Treatment.—The fluid can be evacuated by an opening made into the drum, but it usually accumulates again. The proper treatment is to treat the diseased condition of the nose and throat, as described in other parts of this book.
CHRONIC CATARRHAL INFLAMMATION OF THE MIDDLE EAR.—The expression, acute inflammation of the middle ear, is rightly employed when it is applied to a case in which the underlying cause is of a temporary nature, as for example, a cold in the head, and mild attack of influenza, perhaps also in an attack of hay fever. But when the causes are of a more permanent character and the middle ear continues for an indefinite period to be the seat of all sorts of disturbances the combination of these different diseased phenomena receives the name of chronic catarrhal inflammation of the middle ear.
Causes.—Troubles (lesions) located in the upper pharynx, the naso-pharyngeal (nose-pharynx) vault and the nasal passages. Adenoids may cause it.
The course of this disease has of recent years been growing more favorable, because the causes are being removed more and more.
Symptoms.—Symptoms of the acute inflammation would be present, and impairment of hearing which sometimes comes so gradually as not to be noticed by the patient. It will be better and then worse. A harassing, hissing, blowing, ringing, usually accompanies it. Pains soon or later add to the discomfort. One side is usually affected first.
[EYE AND EAR 363]
Treatment.—It must be devoted to removing the causes just mentioned. Restore the general health. Abstain from alcohol, tobacco and excess of all kinds. Active outdoor exercise, horseback riding, mountain climbing, rowing, walking, etc., are great health producers.
ACUTE SUPPURATIVE INFLAMMATION OF THE MIDDLE EAR.—This inflammation of the middle ear is one in which, at an early stage of the disease, the free liquid poured out assumes a pus-like character. At the onset the mucous membrane of the eustachian tube and middle ear becomes first congested and afterward oedematous (watery swelling). Then a serous or a bloody-serous fluid is poured out into the middle ear; and finally this assumes all the outward characteristics of pus. In a few exceptional cases this pus fluid will find a sufficient passage through the eustachian tube; but in the great majority of cases this passageway becomes closed almost at the very beginning of the attack, and then the free exudation; under an ever increasing pressure and on account of the softening and breaking down of the tissues of the drum forces an opening for itself directly through the drum membrane.

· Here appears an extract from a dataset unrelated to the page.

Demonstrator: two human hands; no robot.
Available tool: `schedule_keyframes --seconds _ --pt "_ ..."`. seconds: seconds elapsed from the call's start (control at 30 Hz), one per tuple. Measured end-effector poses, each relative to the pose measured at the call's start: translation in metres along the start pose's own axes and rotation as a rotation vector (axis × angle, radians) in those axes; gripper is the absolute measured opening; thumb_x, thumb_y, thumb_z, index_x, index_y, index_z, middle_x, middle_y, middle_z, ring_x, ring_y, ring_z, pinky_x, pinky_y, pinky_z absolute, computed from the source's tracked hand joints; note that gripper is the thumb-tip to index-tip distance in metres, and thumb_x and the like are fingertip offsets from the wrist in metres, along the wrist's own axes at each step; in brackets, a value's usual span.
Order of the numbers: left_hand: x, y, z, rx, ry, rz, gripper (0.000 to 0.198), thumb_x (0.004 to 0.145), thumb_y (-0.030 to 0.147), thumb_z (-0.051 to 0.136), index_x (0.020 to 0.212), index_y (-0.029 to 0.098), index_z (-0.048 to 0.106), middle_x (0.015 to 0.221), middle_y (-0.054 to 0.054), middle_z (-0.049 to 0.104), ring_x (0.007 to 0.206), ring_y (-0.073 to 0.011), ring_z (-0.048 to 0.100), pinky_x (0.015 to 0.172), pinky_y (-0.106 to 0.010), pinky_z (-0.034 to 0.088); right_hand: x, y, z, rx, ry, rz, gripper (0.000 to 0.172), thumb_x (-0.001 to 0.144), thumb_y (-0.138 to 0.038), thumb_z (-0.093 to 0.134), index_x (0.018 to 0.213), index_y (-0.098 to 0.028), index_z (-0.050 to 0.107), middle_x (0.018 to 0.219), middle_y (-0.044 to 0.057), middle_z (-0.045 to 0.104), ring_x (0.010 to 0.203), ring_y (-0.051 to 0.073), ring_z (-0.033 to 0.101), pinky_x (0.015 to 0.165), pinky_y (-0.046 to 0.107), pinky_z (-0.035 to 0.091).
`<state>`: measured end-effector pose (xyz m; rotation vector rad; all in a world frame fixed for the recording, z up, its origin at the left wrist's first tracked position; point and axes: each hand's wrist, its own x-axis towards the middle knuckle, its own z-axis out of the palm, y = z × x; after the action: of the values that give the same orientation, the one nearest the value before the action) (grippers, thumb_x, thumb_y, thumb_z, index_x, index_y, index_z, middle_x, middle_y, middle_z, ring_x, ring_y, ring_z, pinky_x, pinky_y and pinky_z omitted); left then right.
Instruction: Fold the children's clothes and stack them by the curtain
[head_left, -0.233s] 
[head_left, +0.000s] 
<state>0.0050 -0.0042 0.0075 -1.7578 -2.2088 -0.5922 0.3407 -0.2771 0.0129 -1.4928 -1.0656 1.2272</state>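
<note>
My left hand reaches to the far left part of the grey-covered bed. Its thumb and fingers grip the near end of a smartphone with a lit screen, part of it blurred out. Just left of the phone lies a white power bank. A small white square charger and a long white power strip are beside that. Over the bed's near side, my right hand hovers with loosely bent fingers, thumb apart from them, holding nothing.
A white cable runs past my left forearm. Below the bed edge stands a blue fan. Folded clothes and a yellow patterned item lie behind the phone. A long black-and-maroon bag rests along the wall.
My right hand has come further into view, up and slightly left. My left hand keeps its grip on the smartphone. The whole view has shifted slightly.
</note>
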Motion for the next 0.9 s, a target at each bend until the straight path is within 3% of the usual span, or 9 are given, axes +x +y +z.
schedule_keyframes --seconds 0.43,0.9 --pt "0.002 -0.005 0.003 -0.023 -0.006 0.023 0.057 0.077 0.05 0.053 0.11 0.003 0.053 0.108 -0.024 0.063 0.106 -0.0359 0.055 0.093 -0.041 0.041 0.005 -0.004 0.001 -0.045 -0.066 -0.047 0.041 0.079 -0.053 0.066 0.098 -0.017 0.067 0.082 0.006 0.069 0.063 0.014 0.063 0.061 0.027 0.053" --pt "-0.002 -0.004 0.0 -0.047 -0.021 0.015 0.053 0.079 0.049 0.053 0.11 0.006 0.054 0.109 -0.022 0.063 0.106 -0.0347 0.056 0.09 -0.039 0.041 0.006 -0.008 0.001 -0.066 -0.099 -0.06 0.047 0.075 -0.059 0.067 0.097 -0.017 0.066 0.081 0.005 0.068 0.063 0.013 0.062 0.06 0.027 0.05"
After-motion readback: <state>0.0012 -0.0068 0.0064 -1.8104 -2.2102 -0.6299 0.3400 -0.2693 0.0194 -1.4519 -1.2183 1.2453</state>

Causes.—The same causes that produce the acute variety will produce this variety of the disease. It occurs more frequently during the spring and fall months as the result of changes in the climate. Acute and chronic catarrh of the nose and pharynx are causes. It frequently occurs in connection with scarlet fever and measles. It complicates nose and pharyngeal diphtheria.
Symptoms.—Pain in the ear is the most striking symptom noticed by the patient. In infants and young children of two or three years of age it may appear and not be recognized until a slight discharge appears at the opening of the external ear. The child is feverish, fretful and peevish, seemingly suffering great pain, and the parents think it is, not very sick or has only an earache. Sometimes physicians fail to recognize the trouble until the discharge appears in the external ear. The symptoms are more severe at night. Any physical or mental exertion increases the plain. The pain is sometimes very severe, and a spontaneous or artificial rupture of the drum eases the suffering very quickly in some cases, and a bloody, serous, pus-like discharge escapes into the external ear canal. Often a patient will say: "I felt something give away in the ear, a watery discharge appeared, and the pain soon subsided." In many cases the rupture of the drum gives little or no relief from suffering. This is due in some cases to the small and insufficient size of the opening in the drum. If the pain persists, after a free opening has been made, it may indicate that pressure exists in some cavity or cavities other than the middle ear proper. A sensation of fullness and sometimes of throbbing or pulsation in the affected ear; roaring, singing, whistling, etc.; impairment of hearing; increased pain, when the jaws are opened and shut, are symptoms of minor importance. If there are no complications after free discharge sets in the pain disappears, the fever gradually returns to the normal point, and the patient drops to sleep. In the course of a week or two the discharge subsides and if the rupture is not too extensive the wound will close and the patient will soon be well. Frequently, however, on account of disease of one or more of the bony parts, the wall of the middle ear or the mastoid cells, the discharge continues for weeks and may become chronic in its character.